### Action item
What you return should be the complete data below, word for word, with no pictures in it.

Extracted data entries

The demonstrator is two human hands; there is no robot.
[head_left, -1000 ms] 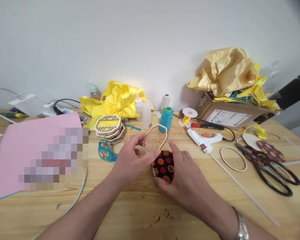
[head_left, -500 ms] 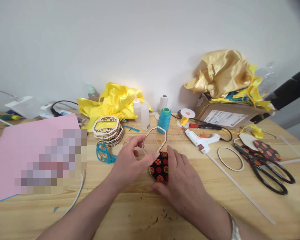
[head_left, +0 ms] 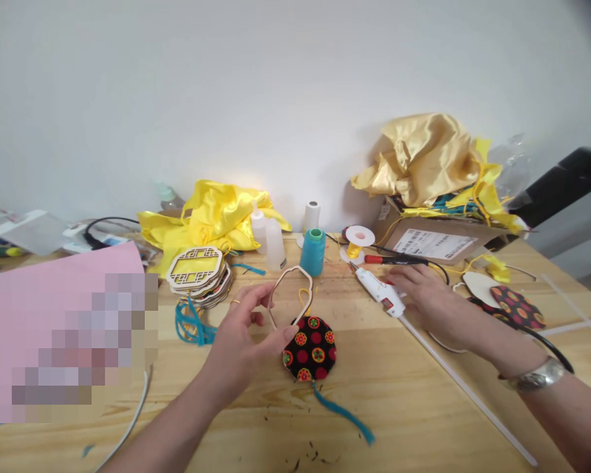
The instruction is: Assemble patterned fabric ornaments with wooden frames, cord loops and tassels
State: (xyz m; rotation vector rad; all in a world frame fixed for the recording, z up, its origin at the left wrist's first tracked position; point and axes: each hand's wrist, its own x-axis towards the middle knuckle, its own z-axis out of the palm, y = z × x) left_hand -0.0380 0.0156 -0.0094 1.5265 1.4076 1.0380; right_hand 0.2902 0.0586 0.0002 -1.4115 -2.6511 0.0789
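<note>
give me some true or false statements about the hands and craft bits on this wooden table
1. The left hand pinches the thin pale wooden outline frame. True.
2. The right hand rests on the round black flower-print fabric pad. False: it is at the white glue gun, apart from the pad.
3. The teal thread spool stands upright behind the frame. True.
4. The teal strand trails from the pad toward the wall. False: it trails toward the person.

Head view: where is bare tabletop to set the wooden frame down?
Bare wood lies between the patterned fabric disc and the thin white stick, and near the front edge past the teal tail. Another patch sits between the pink sheet and the left hand. The back row, thread cone to glue gun, is crowded.
</note>
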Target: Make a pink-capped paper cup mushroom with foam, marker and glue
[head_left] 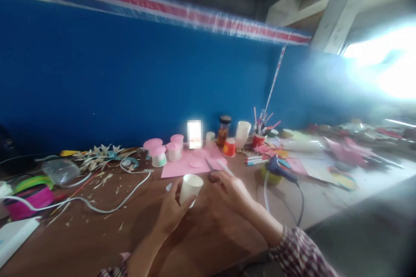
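Observation:
My left hand (171,211) is closed around a small white paper cup (190,188), held upright just above the brown table (97,233). Just right of the cup, my right hand (230,190) is closed on a pair of scissors (211,169), whose blades point up and to the left. Behind the hands lies a pink paper sheet (182,167). On and beside that sheet stand several white cups with pink round tops (158,156).
A blue glue gun (279,171) with its cord lies right of the hands. At the back stand a brown jar (223,130), a red cup (229,147), a stack of white cups (242,134) and a pen holder (259,138). White cable (97,207), scraps and a pink roll (27,199) clutter the left. Paper pieces cover the right.

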The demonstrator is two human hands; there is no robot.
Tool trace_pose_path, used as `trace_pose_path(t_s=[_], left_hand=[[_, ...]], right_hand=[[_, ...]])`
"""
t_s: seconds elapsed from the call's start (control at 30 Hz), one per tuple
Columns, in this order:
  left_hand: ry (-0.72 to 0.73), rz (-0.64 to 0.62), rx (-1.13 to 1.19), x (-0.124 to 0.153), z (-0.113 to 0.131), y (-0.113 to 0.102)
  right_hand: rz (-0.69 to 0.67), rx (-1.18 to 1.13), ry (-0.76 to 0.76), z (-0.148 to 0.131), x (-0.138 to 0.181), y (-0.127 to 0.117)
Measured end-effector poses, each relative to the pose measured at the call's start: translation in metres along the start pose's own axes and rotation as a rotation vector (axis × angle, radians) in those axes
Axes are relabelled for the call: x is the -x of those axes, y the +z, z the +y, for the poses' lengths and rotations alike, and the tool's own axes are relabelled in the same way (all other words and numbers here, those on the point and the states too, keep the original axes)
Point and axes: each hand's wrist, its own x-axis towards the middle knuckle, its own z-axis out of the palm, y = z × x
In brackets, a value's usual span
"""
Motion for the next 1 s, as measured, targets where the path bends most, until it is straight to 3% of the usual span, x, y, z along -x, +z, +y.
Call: trace_pose_path(t_s=[0.1,0.2,0.33,0.4,0.53,0.6,0.7,0.83,1.0], left_hand=[[0.015,0.125,-0.006,-0.001,0.005,-0.004],[0.072,0.310,0.047,-0.003,0.011,-0.015],[0.071,0.583,0.223,-0.011,0.002,-0.038],[0.027,0.653,0.364,-0.013,-0.007,-0.050],[-0.100,0.579,0.312,-0.005,-0.016,-0.071],[-0.121,0.532,0.116,0.001,-0.016,-0.076],[-0.083,0.559,-0.209,0.004,-0.014,-0.078],[-0.043,0.547,-0.504,-0.001,-0.017,-0.077],[-0.059,0.513,-0.627,0.001,-0.022,-0.075]], right_hand=[[0.004,0.156,0.240,0.034,0.002,-0.016],[-0.045,0.168,0.321,0.057,0.001,-0.019],[-0.093,0.144,0.390,0.066,-0.009,-0.002],[-0.093,0.116,0.435,0.068,-0.015,0.008],[-0.054,-0.023,0.492,0.072,-0.024,0.013],[-0.020,-0.151,0.493,0.071,-0.028,0.009],[0.008,-0.431,0.469,0.060,-0.033,0.009],[0.017,-0.885,0.425,0.036,-0.035,0.032],[0.022,-1.294,0.468,0.024,-0.030,0.063]])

### Task response
The demonstrator is two human hands; there is no robot.
[head_left, -1000 ms] 
[head_left, -500 ms] 
[head_left, +0 ms] 
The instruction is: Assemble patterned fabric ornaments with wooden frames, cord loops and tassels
State: (xyz m; rotation vector rad; all in a world frame fixed for the recording, z up, its origin at the left wrist's first tracked position; point and axes: each hand's wrist, its own x-axis towards the middle knuckle, its own z-axis out of the palm, y = z × x) left_hand -0.0380 0.0156 -0.0094 1.5265 1.4076 1.0380; right_hand 0.2902 0.0586 0.0002 -1.4115 -2.6511 0.0789
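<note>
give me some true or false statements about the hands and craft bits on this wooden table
1. The left hand pinches the thin pale wooden outline frame. True.
2. The right hand rests on the round black flower-print fabric pad. False: it is at the white glue gun, apart from the pad.
3. The teal thread spool stands upright behind the frame. True.
4. The teal strand trails from the pad toward the wall. False: it trails toward the person.

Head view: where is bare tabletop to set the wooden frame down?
Bare wood lies between the patterned fabric disc and the thin white stick, and near the front edge past the teal tail. Another patch sits between the pink sheet and the left hand. The back row, thread cone to glue gun, is crowded.
</note>
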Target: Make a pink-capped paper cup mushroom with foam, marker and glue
[head_left] 
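Observation:
My left hand (171,211) is closed around a small white paper cup (190,188), held upright just above the brown table (97,233). Just right of the cup, my right hand (230,190) is closed on a pair of scissors (211,169), whose blades point up and to the left. Behind the hands lies a pink paper sheet (182,167). On and beside that sheet stand several white cups with pink round tops (158,156).
A blue glue gun (279,171) with its cord lies right of the hands. At the back stand a brown jar (223,130), a red cup (229,147), a stack of white cups (242,134) and a pen holder (259,138). White cable (97,207), scraps and a pink roll (27,199) clutter the left. Paper pieces cover the right.
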
The demonstrator is two human hands; there is no robot.
Tool trace_pose_path, used as `trace_pose_path(t_s=[_], left_hand=[[_, ...]], right_hand=[[_, ...]])`
"""
t_s: seconds elapsed from the call's start (control at 30 Hz), one per tuple
Columns, in this order:
  left_hand: ry (-0.72 to 0.73), rz (-0.64 to 0.62), rx (-1.13 to 1.19), x (-0.124 to 0.153), z (-0.113 to 0.131), y (-0.113 to 0.102)
  right_hand: rz (-0.69 to 0.67), rx (-1.18 to 1.13), ry (-0.76 to 0.76), z (-0.148 to 0.131), x (-0.138 to 0.181), y (-0.127 to 0.117)
Measured end-effector poses, each relative to the pose measured at the call's start: translation in metres along the start pose's own axes and rotation as a rotation vector (axis × angle, radians) in those axes
Axes are relabelled for the call: x is the -x of those axes, y the +z, z the +y, for the poses' lengths and rotations alike, and the tool's own axes are relabelled in the same way (all other words and numbers here, those on the point and the states too, keep the original axes)
Point and axes: each hand's wrist, its own x-axis towards the middle knuckle, its own z-axis out of the palm, y = z × x
In brackets, a value's usual span
"""
Motion for the next 1 s, as measured, targets where the path bends most, until it is straight to 3% of the usual span, x, y, z along -x, +z, +y.
Call: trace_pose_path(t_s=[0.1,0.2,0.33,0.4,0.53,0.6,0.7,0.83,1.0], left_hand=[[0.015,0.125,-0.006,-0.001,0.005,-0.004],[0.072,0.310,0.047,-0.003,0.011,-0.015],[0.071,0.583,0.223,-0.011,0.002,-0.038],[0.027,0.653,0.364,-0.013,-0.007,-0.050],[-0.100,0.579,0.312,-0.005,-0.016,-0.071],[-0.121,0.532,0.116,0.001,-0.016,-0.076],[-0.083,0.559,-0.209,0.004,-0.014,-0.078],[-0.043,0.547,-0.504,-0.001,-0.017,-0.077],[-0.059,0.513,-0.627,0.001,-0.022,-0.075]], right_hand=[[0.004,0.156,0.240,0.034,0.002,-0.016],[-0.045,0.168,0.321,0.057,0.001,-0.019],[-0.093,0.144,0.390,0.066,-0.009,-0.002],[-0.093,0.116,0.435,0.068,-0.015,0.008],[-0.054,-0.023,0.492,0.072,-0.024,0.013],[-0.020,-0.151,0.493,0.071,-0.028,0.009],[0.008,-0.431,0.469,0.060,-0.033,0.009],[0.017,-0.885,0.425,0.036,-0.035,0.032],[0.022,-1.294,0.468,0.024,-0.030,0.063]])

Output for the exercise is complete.